Interactive Neural Network Visualizer

Step through neural network training and see every computation in mathematical detail.

Quick Start

Click ▶ Play to start training • Explore the tabs at the top (Network, Computation, Data, Predictions, Parameters) • Adjust learning rate slider to see different behaviors

📖 Detailed Controls & Tips

Control Buttons

▶ Play - Auto-train | ⏸ Pause - Stop | ⏭ Step - Manual advance | ↻ Reset - New weights

Learning Rate

0.1 - Steady (default) | 0.5-1.0 - Faster | 2.0+ - Unstable (try it!)

What Each Tab Shows

Network - Visual diagram (node size = activation, edge color = weight sign)
Computation - Step-by-step math with notation glossary
Data - Scatter plot & table of training points
Predictions - How well the network solves XOR
Parameters - Weight evolution graphs over time

Learning Tips

Start with defaults (100 samples, no noise, LR 0.1)
Watch loss decrease to near 0
Try LR 0.5, 1.0, 2.0 to see different behaviors
Add noise to test robustness
Reset and compare different runs

Try It Now

What is XOR?

XOR (Exclusive OR) is a logical operation that outputs true (1) only when inputs differ:

Input A	Input B	XOR Output
0	0	0
0	1	1
1	0	1
1	1	0

Why XOR is Perfect for Learning

XOR is the simplest problem that requires a hidden layer:

Linear separability: You cannot draw a single straight line to separate the outputs
Requires feature combination: The network must learn that "inputs differ" is the pattern
Classic test: If a neural network can learn XOR, it has the capacity for non-linear learning

What the Network is Learning

The demo shows a 2→4→1 network learning XOR through these steps:

Random initialization: Weights start random, predictions are terrible
Forward pass: Input flows through network, producing a prediction (0 to 1)
Calculate error: Compare prediction to actual XOR answer
Backpropagation: Calculate how to adjust each weight to reduce error
Update weights: Apply gradients to make predictions slightly better
Repeat: After many iterations, the network learns the XOR pattern

Watch for:

Early training: Loss is high (~0.7), predictions random
Middle training: Loss decreases, patterns start emerging
Convergence: Loss near 0, all 4 XOR cases predicted correctly

The Data Visualization tab shows the 4 training points and how the network classifies them in the input space.

What This Demo Teaches

1. How Neural Networks Learn

Watch a network solve the XOR problem from random initialization:

Initial state: Random weights, terrible predictions
Training: Gradual weight adjustments via backpropagation
Convergence: Network learns the correct pattern

2. Forward Pass in Detail

See each computation step:

Input layer → Hidden layer:
  z₀ = x₀ · w₀₀ + x₁ · w₁₀ + b₀
  a₀ = sigmoid(z₀)

Hidden layer → Output:
  z_out = a₀ · w₀₀ + a₁ · w₀₁ + ... + b_out
  prediction = sigmoid(z_out)

Every value is shown with actual numbers.

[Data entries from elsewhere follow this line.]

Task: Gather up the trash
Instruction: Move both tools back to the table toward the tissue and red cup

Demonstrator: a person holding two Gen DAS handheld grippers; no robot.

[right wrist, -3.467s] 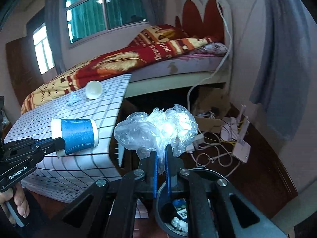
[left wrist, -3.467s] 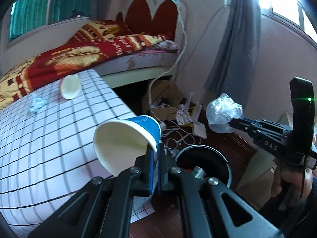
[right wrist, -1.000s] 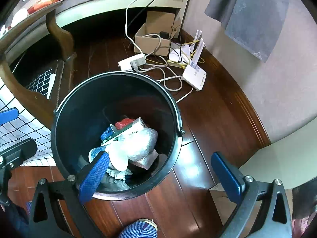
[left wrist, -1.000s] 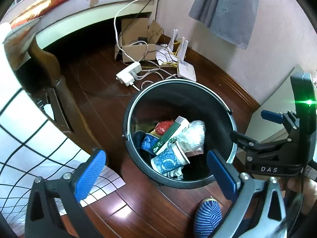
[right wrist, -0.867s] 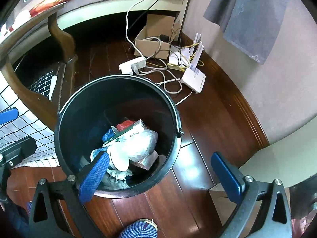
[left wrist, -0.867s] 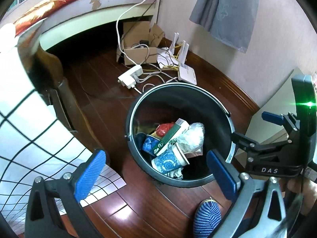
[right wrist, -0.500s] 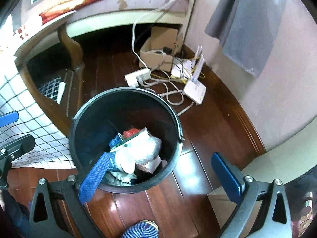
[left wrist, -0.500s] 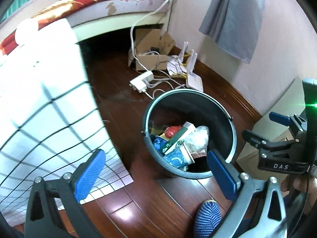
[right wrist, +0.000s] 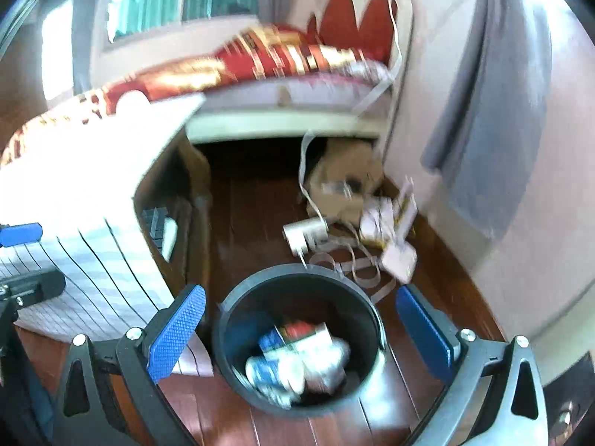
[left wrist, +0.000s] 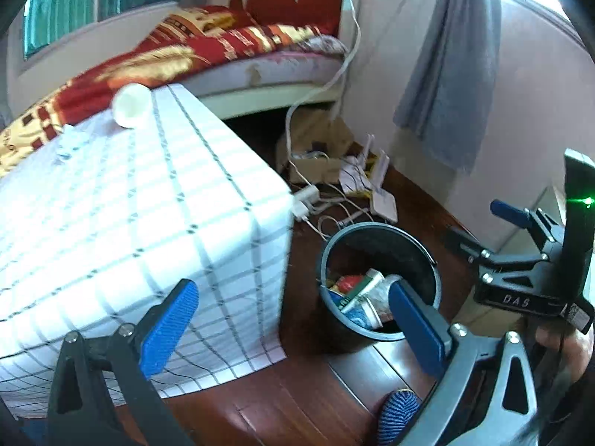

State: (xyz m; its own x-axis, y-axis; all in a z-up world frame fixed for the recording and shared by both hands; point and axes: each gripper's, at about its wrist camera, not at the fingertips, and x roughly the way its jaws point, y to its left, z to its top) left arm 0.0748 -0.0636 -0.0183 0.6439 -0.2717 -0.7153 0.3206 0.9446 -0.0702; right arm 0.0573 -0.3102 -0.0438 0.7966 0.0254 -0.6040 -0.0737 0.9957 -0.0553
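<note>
Bedroom floorboards of dark red wood run under a black bin [left wrist: 379, 278] that stands just beside the corner of a surface [left wrist: 148, 223] draped in a white grid-lined cloth. Inside the bin lie a blue-printed cup [left wrist: 362, 314], a green and white carton [left wrist: 362, 286], something red [left wrist: 349, 281] and crumpled clear plastic [left wrist: 385, 290]; the right wrist view shows the same heap, blurred. On the far end of the surface a white cup [left wrist: 131, 106] lies on its side, and a small clear scrap [left wrist: 63, 152] sits near it. Behind is a bed [left wrist: 223, 48] with a red and gold blanket. Past the bin, a cardboard box [left wrist: 319, 145], a power strip [left wrist: 305, 200], a router [left wrist: 383, 200] and tangled white cables lie on the floor below a grey curtain [left wrist: 446, 55].

Both grippers have their blue-padded fingers spread wide and hold nothing. The left gripper [left wrist: 293, 330] is over the surface's corner and the bin. The right gripper [right wrist: 297, 334] frames the bin from above; seen from the left, it is to the right of the bin, with a hand [left wrist: 561, 345] on its handle. A striped shoe toe [left wrist: 396, 416] shows at the bottom edge.
</note>
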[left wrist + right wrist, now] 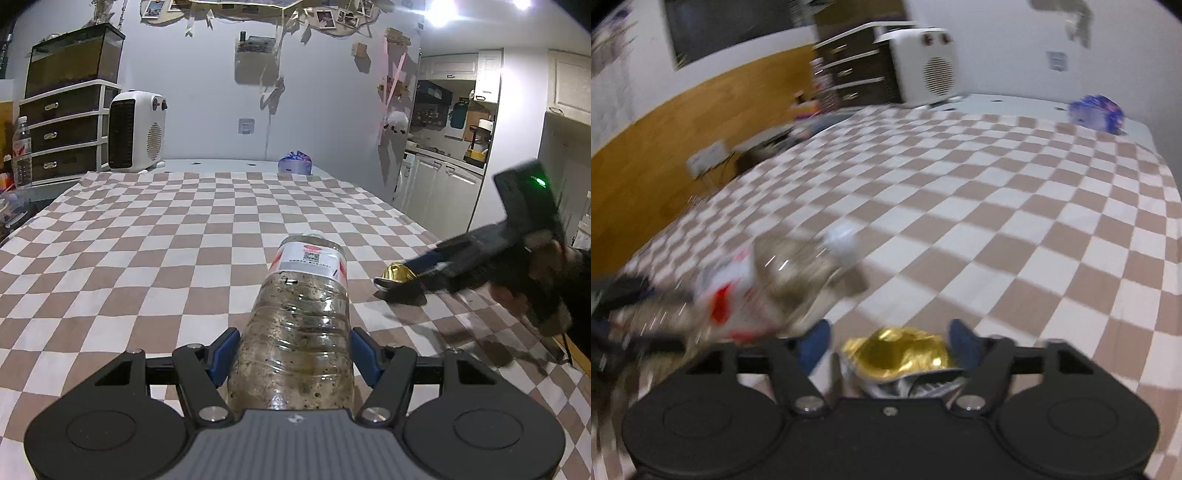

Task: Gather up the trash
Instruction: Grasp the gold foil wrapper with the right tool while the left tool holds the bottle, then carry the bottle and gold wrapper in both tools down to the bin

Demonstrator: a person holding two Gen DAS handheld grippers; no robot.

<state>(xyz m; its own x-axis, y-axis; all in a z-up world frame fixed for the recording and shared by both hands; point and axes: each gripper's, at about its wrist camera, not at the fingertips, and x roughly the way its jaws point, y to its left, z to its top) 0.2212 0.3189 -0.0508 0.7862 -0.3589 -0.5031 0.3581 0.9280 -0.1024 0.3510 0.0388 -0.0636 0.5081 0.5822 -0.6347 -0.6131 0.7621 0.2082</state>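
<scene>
A dirty clear plastic bottle [303,325] with a red-and-white label points away from me, and my left gripper [295,354] is shut on its body, both blue pads pressing its sides. In the right wrist view the same bottle [768,280] shows blurred at the left. A crumpled gold foil wrapper [901,354] lies between the fingers of my right gripper [888,343], which is open, with a gap at the left pad. In the left wrist view the right gripper [406,280] reaches in from the right, down at the gold wrapper [395,271] on the cloth.
A brown-and-white checkered cloth [147,240] covers the table. A blue-purple packet [294,162] lies at the far end. A white heater [135,131], a drawer unit [62,129] and an upright bottle [22,151] stand at the far left. The table edge drops off at right.
</scene>
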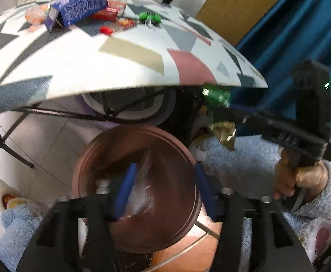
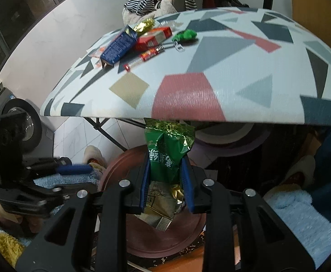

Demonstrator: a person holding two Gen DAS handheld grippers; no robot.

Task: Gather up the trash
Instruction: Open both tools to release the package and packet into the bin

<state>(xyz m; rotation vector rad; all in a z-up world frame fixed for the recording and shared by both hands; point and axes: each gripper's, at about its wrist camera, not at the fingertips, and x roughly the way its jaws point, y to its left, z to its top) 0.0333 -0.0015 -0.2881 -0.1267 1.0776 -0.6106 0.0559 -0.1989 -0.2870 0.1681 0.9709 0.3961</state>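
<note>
My left gripper point(image 1: 165, 165) hangs open over a round brown bin point(image 1: 97, 145). A clear plastic wrapper point(image 1: 142, 181) lies loose beside its left finger, inside the bin's mouth, with no pad pressing on it. My right gripper point(image 2: 165, 158) is shut on a green foil packet point(image 2: 167, 136), held upright just above the bin point(image 2: 118, 158) and below the table's edge. The same packet point(image 1: 215, 95) shows in the left wrist view at the right, under the tabletop. More trash lies on the far side of the table: a blue box point(image 2: 120, 45), a red box point(image 2: 154, 37) and a gold wrapper point(image 2: 144, 26).
The patterned folding table point(image 2: 210, 68) overhangs the bin, with its black legs point(image 1: 11, 149) to the left. A green keychain toy point(image 2: 186, 35) lies on it. A person's fleece-clad legs point(image 1: 244, 158) and slippers point(image 2: 299, 172) flank the bin. A blue curtain point(image 1: 290, 34) hangs at the right.
</note>
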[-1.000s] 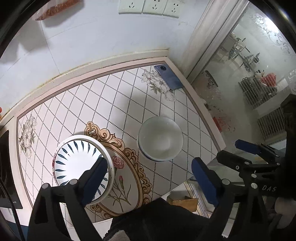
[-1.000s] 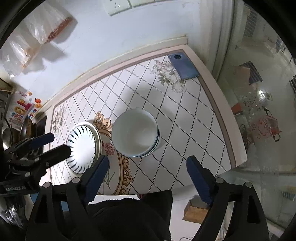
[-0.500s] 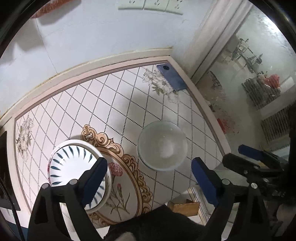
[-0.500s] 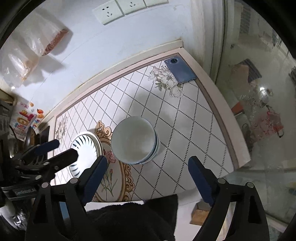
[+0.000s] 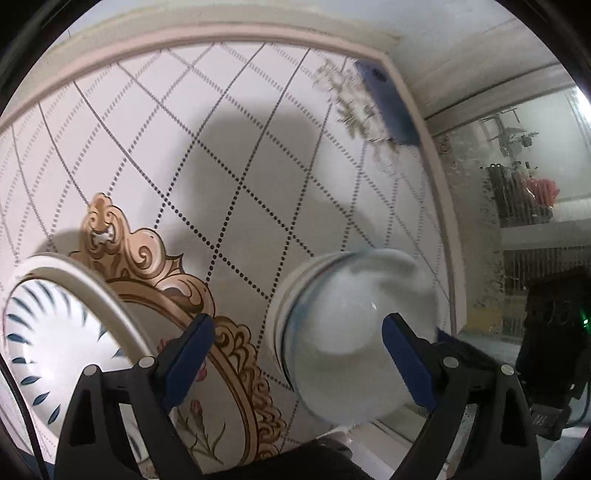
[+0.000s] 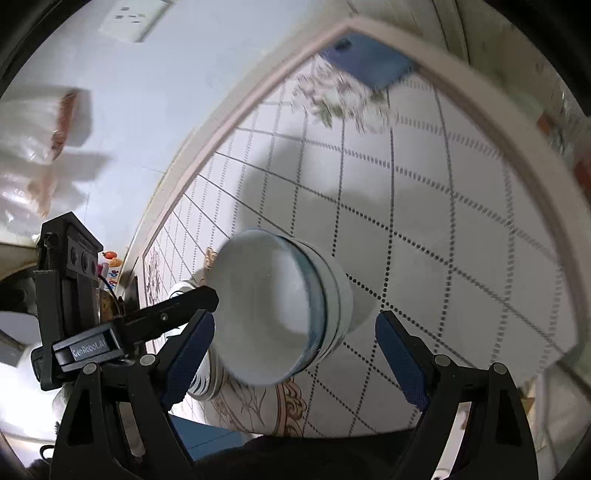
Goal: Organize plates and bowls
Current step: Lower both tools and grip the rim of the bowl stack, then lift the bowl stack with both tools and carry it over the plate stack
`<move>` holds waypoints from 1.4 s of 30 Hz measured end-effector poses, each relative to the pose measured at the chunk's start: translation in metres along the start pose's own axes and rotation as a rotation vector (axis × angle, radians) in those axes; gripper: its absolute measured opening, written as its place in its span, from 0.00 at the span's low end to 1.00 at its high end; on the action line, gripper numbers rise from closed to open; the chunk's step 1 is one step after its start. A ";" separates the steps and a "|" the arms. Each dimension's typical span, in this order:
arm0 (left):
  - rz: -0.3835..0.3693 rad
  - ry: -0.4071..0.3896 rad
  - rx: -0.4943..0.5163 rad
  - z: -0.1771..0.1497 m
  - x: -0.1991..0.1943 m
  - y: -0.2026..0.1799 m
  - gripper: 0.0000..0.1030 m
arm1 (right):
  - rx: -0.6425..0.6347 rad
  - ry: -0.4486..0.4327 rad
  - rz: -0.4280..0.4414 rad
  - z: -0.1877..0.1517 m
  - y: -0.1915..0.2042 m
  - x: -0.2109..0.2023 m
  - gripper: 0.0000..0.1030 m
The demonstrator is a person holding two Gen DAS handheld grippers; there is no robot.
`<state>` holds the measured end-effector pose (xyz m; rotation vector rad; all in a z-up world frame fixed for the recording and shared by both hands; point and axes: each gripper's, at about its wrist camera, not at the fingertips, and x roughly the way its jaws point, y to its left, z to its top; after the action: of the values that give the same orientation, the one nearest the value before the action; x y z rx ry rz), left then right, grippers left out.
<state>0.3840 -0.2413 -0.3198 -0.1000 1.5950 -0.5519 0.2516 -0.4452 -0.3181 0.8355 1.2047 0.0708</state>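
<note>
A stack of white bowls with a blue rim line [image 5: 351, 339] stands on the tiled table, blurred by motion; it also shows in the right wrist view [image 6: 280, 314]. A stack of white plates with blue leaf strokes [image 5: 55, 347] lies left of it, and only its edge [image 6: 201, 384] shows in the right wrist view. My left gripper [image 5: 297, 362] is open, low over the table, its right finger over the bowls. My right gripper [image 6: 293, 354] is open, its jaws on either side of the bowls. The left gripper also shows in the right wrist view [image 6: 173, 310].
A blue phone [image 5: 388, 103] lies at the table's far right corner, also in the right wrist view [image 6: 369, 62]. The wall with a socket [image 6: 133, 18] is behind. The table edge [image 6: 569, 229] and a glass door [image 5: 517, 184] are to the right. Plastic bags [image 6: 40, 147] hang left.
Both grippers have dropped sharply toward the table and closed in on the bowls, which now look much larger. Both stay open. The dishes have not moved.
</note>
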 end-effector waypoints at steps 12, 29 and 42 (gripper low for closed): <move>-0.100 0.102 -0.072 0.006 0.050 0.018 0.78 | 0.119 0.096 0.094 0.007 -0.036 0.067 0.87; -0.144 0.066 -0.075 0.002 0.052 0.015 0.51 | 0.050 0.077 0.056 0.017 -0.028 0.081 0.45; -0.113 -0.043 -0.121 -0.007 -0.010 0.042 0.51 | -0.035 0.107 0.055 0.027 0.027 0.083 0.45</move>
<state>0.3895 -0.1985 -0.3273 -0.2927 1.5874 -0.5370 0.3168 -0.4020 -0.3647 0.8428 1.2768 0.1827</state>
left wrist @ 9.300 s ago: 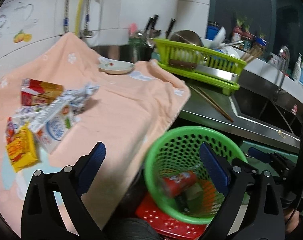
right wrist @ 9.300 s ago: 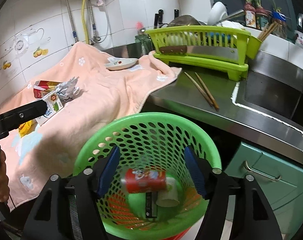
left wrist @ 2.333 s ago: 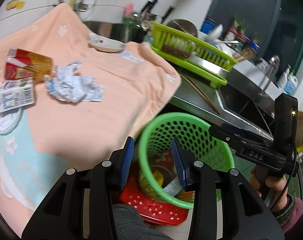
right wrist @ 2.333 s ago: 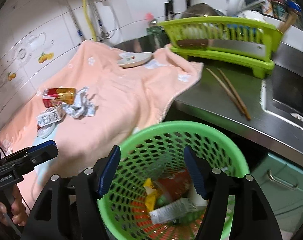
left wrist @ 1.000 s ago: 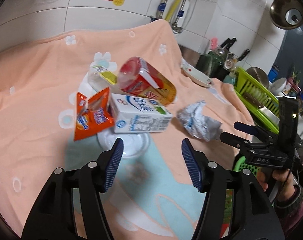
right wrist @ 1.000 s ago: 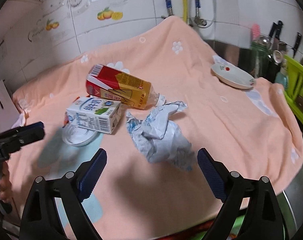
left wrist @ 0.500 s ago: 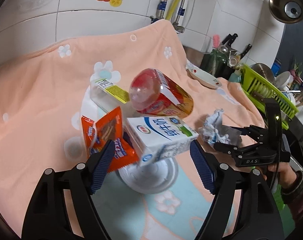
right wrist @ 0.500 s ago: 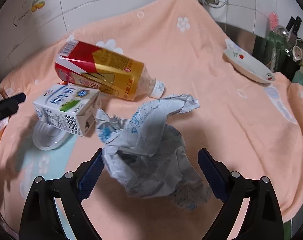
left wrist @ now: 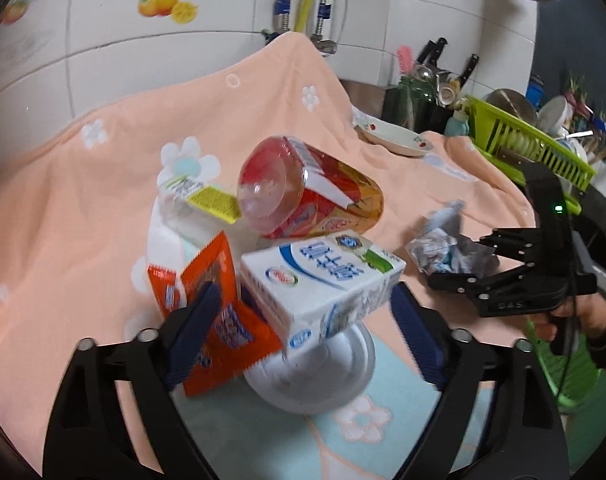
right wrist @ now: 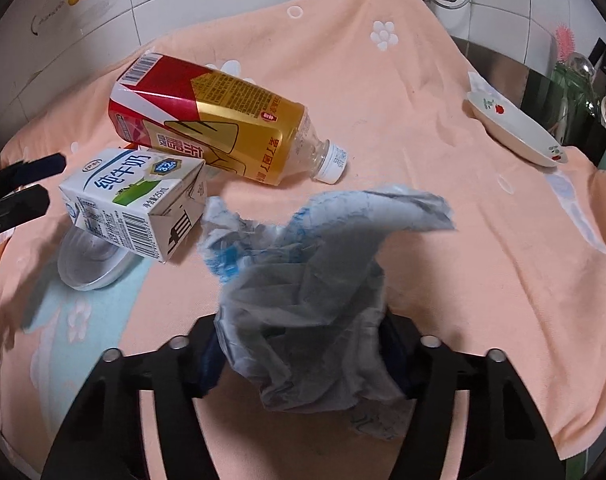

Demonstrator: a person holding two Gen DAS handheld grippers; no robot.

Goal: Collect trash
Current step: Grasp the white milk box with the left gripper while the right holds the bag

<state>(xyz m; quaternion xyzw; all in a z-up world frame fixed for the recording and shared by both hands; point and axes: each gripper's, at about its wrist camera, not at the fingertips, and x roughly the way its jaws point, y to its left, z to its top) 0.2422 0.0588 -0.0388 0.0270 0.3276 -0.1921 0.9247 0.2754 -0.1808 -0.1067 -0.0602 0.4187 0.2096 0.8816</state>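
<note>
1. Far left on the peach towel (left wrist: pixel 83 208), a clear packet with a yellow label (left wrist: pixel 201 200) lies beside an orange snack wrapper (left wrist: pixel 219 320) that leans against the pile.
2. The left gripper (left wrist: pixel 303 332) hangs over the trash pile with its jaws wide and opening; the white milk carton (left wrist: pixel 323 280) sits between its blue pads (left wrist: pixel 195 320), untouched by either, tilted atop a clear plastic lid (left wrist: pixel 323 376).
3. Behind the carton, a red-and-gold drink bottle (right wrist: pixel 207 120) lies on its side, its white cap (right wrist: pixel 331 166) pointing toward the crumpled wrapper.
4. At centre right, the right gripper (right wrist: pixel 303 352) is closing its jaws around the crumpled grey-blue wrapper (right wrist: pixel 315 280); the bundle fills the gap and both pads (right wrist: pixel 209 360) meet its sides. In the left wrist view, a hand (left wrist: pixel 579 316) grips that tool's handle.
5. Further right, a small white dish with red flowers (right wrist: pixel 515 128) rests on the towel's far edge, well apart from the trash.
6. At the right edge, a green dish rack (left wrist: pixel 535 148) stands on the counter, and part of a green basket (left wrist: pixel 563 372) shows below the hand.
</note>
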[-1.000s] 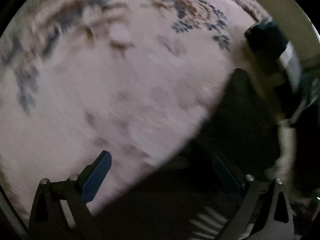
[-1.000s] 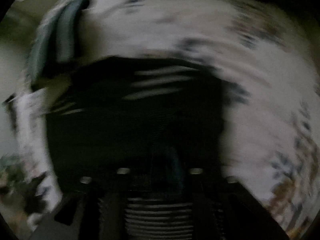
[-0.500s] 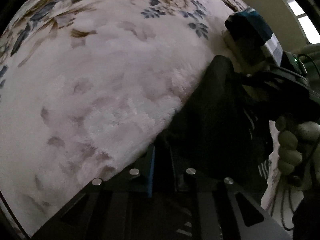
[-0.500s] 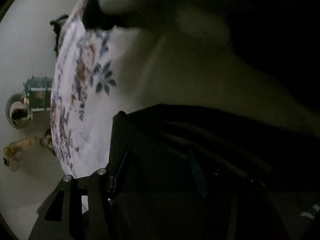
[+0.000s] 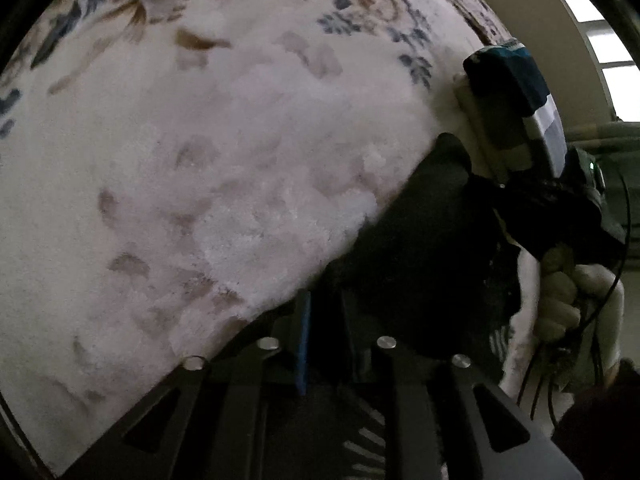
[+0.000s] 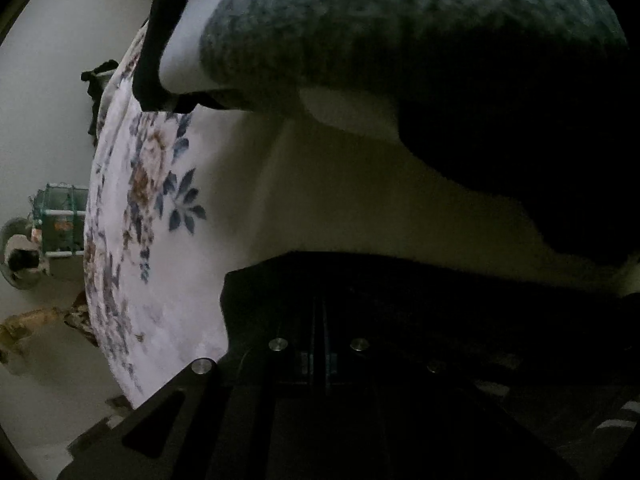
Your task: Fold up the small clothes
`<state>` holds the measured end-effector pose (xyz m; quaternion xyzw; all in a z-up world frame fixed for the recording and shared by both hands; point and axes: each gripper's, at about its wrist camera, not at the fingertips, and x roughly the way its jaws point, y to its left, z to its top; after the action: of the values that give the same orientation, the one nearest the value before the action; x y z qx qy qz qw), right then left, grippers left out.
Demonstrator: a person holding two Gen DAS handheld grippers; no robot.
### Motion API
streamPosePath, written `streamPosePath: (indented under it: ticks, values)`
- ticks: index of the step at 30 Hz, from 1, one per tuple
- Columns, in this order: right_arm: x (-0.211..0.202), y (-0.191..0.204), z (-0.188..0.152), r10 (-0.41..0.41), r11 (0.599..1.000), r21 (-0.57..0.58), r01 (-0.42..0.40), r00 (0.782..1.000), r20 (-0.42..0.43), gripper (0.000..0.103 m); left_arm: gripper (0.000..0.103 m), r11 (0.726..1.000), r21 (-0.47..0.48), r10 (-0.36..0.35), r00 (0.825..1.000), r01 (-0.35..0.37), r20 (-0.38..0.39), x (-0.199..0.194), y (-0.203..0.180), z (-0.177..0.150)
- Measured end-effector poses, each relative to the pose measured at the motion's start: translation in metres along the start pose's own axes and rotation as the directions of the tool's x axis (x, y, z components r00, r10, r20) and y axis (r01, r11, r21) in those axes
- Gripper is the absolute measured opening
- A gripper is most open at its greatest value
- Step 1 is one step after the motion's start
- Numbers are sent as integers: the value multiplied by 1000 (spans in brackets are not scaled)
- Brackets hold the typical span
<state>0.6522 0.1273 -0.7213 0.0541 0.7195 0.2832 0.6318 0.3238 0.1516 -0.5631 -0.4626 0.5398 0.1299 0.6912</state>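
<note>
A black garment with white stripes (image 5: 420, 248) lies on a white shaggy rug (image 5: 200, 184) with flowers. My left gripper (image 5: 324, 312) has its jaws nearly together over the garment's near edge, with black cloth between the blue pads; the jaws are opening slightly. In the left wrist view, a gloved hand (image 5: 560, 296) holds my right gripper (image 5: 490, 190) at the garment's far corner. In the right wrist view, the right gripper (image 6: 320, 312) is shut, fingers together on the dark garment (image 6: 420, 288). The scene is dim.
A folded stack of teal, white and grey clothes (image 5: 512, 96) sits on the rug just beyond the garment and looms as a grey-green knit mass (image 6: 400, 20) above the right gripper. The rug's edge (image 6: 94, 240) meets pale floor, with clutter (image 6: 56, 220) beyond.
My left jaws went from wide apart to nearly together on the garment's edge. The right gripper swung across to the garment's corner by the folded stack, and its jaws closed.
</note>
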Motion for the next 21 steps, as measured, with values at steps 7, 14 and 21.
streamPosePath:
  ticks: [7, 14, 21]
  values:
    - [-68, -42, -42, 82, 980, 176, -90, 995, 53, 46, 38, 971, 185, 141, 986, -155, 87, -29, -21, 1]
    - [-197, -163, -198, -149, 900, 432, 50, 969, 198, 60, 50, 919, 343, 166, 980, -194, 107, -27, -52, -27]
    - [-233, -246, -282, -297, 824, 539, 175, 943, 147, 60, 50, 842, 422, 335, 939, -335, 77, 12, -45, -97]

3. Backward Pass (Backpropagation)

See how errors propagate backward:

Output error → Hidden layer error → Weight gradients

The chain rule is made explicit at each step.

4. Why Hidden Layers Matter

XOR is not linearly separable:

Without hidden layer: Cannot solve XOR
With hidden layer: Network creates new features (intermediate representations)
Visualization: See how hidden neurons create separable representations

Features

Interactive Controls

Step-by-step: Move forward/backward through training
Play/Pause: Watch training in real-time or at your own pace
Reset: Start over with new random weights
Randomize: Try different initializations
Learning rate: Adjust from 0.01 to 2.0

Training Data Options

Data size: 50 to 500 training examples
Noise level: 0% to 50% label corruption
Confidence penalty: Push predictions toward 0 or 1
Regenerate: Create new random datasets

Multiple Visualizations

Network Graph:

Nodes show activations
Edges show weights (color = sign, thickness = magnitude)
Click edges to see detailed gradient info

Computation Panel:

Forward pass step-by-step
Loss calculation
Backward pass gradients
Notation glossary

Data Visualization:

Scatter plot of training points
Table view of all samples
Noisy samples highlighted

Parameter Graphs:

Weight evolution over time
Loss curve
Path strength analysis

Predictions Panel:

Network output on canonical XOR points
Accuracy and loss metrics

Understanding the Architecture

Network Structure: 2 → 4 → 1

Input layer (2 neurons):

Takes two binary inputs (0 or 1)

Hidden layer (4 neurons):

Creates intermediate representations
Learns features like "AND" and "OR"
Uses sigmoid activation

Output layer (1 neuron):

Combines hidden features
Produces final prediction (0 to 1)

Why 4 Hidden Neurons?

Could solve XOR with 2-3 hidden neurons, but 4 provides:

More capacity for learning
Clearer visualization of path strengths
Redundancy for noisy data

Common Questions

Why does loss sometimes increase?

Reasons:

Learning rate too high → overshooting optima
Noisy training data → memorizing wrong patterns
Stochastic training → batch-to-batch variance

Experiment: Lower the learning rate and watch convergence smooth out.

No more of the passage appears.